Catalano was confirmed last Wednesday as a board vice chairwoman despite being the MSA Budget Committee chairwoman, in conflict with an MSA bylaw. Part of the chapter 8 bylaw reads, “The Vice Chairs may not hold simultaneous offices within the association.”
The MSA Student Court was notified of the matter Aug. 30, Chief Justice Bailey Otto, junior, said.
The court has not made a ruling because the issue was not brought before it as a formal case. Instead, MSA officers approached the court for its opinion and input, Otto said.
“This just isn’t really something we would treat as a case,” Otto said. “We don’t have a defendant. We don’t have plaintiffs. It wasn’t brought to us in the form of a court case.”
The court instead passed down a set of recommendations for the MSA Senate to address during its next session. The first part asks the Senate to address the intention of the use of the word “office.”
For now, Catalano is still Budget Committee chairwoman and a board vice chairwoman because of a loophole within the MSA bylaws, MSA Operations chairman Ben Bolin said. Although the chapter 8 bylaw says vice chairmen may not hold simultaneous offices, the board vice chairperson is not actually defined as an office.
It is not until chapter 9, the last of the MSA bylaws, which formally defines what an office is within the association. The chapter includes the MSA president, MSA committee chairmen and others, but does not, however, include any board position, vice chairperson or otherwise.
“I was aware of this in the bylaws, and that’s entirely true,” Bolin said. “The thing is that this has been, in the past, whenever it said simultaneous offices, it has been taken as … a paid position/physical office.”
The position of board chairperson or vice chairperson is something that has never been given a formal definition, something Bolin said he is glad is happening now.
The second part of the MSA Court decision asks the Senate, or a committee established by the Senate, to review the positions listed in chapter 9 of the bylaws and determine if changes are necessary for clarification.
The decision is now for the Senate Operations Committee to handle, Bolin said. These discussions will take place the week after next.
“Operations is going to review it,” Bolin said. “We’re going to figure out what the role of BEC is and whether it should be completely out (of the bylaws) or completely in.”
Addressing this issue now and amending the bylaws accordingly will clarify matters for the next group of senators who stumble across this issue, Bolin said.
The final part of the court’s recommendation addressed the role of the board within MSA. It asks Senate to establish a committee addressing the independence of the board.

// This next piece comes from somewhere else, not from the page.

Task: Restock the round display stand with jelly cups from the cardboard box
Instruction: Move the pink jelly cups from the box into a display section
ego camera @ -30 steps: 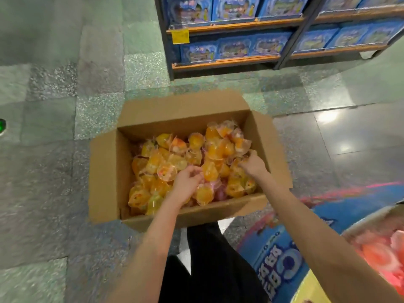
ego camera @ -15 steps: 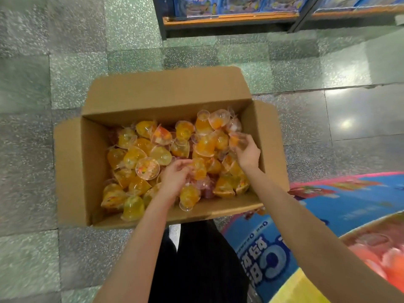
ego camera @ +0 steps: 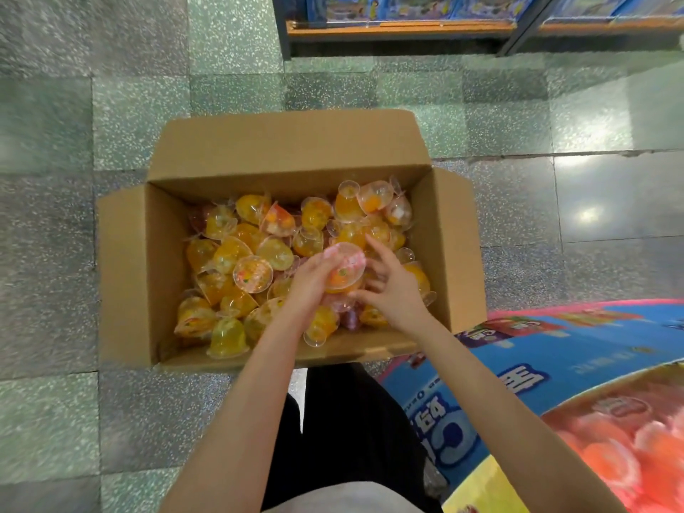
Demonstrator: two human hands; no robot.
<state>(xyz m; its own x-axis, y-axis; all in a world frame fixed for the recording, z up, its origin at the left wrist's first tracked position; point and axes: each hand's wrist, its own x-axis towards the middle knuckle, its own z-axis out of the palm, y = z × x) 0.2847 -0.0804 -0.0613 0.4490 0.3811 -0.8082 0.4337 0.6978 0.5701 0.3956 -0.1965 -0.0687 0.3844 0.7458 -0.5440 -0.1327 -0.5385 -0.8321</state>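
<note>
**Loose cups could spill between box and stand**

Head view: the cardboard box [ego camera: 288, 149] sits open on the floor [ego camera: 140, 105], its flaps spread, with jelly cups [ego camera: 237, 253] heaped loosely inside, mostly toward the right wall and the near wall. The left hand [ego camera: 307, 279] curls round one jelly cup with a pinkish lid [ego camera: 344, 270], lifted just above the heap near the box's right half. The right hand [ego camera: 392, 290] is beside it with fingers spread and relaxed, touching the pile and the held cup's edge; it grasps nothing I can make out. The round display stand [ego camera: 555, 383] shows only as a curved rim at the floor's near right corner, with pink cups inside

Judged risks: the cups are smooth, domed and tangled together, so a one-handed grip may slip, or neighbours may be dragged up and drop on the floor. The carry goes over the box's near right corner, where a forearm could catch the flap. Thin lids might split if squeezed hard. Tossed cups could bounce off the stand's rim
</note>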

Board chairman David Wettroth, sophomore, said he does not think an ad hoc committee will be necessary to determine the board’s role.
“I think Operations and then anyone who wants to be a part of the discussion can be, so I don’t think we need to make an ad hoc committee to make this happen,” Wettroth said.
No matter what happens to the bylaws, Catalano will continue her tenure as both MSA Budget Committee chairwoman and board vice chairwoman because of a grandfather clause, Wettroth said.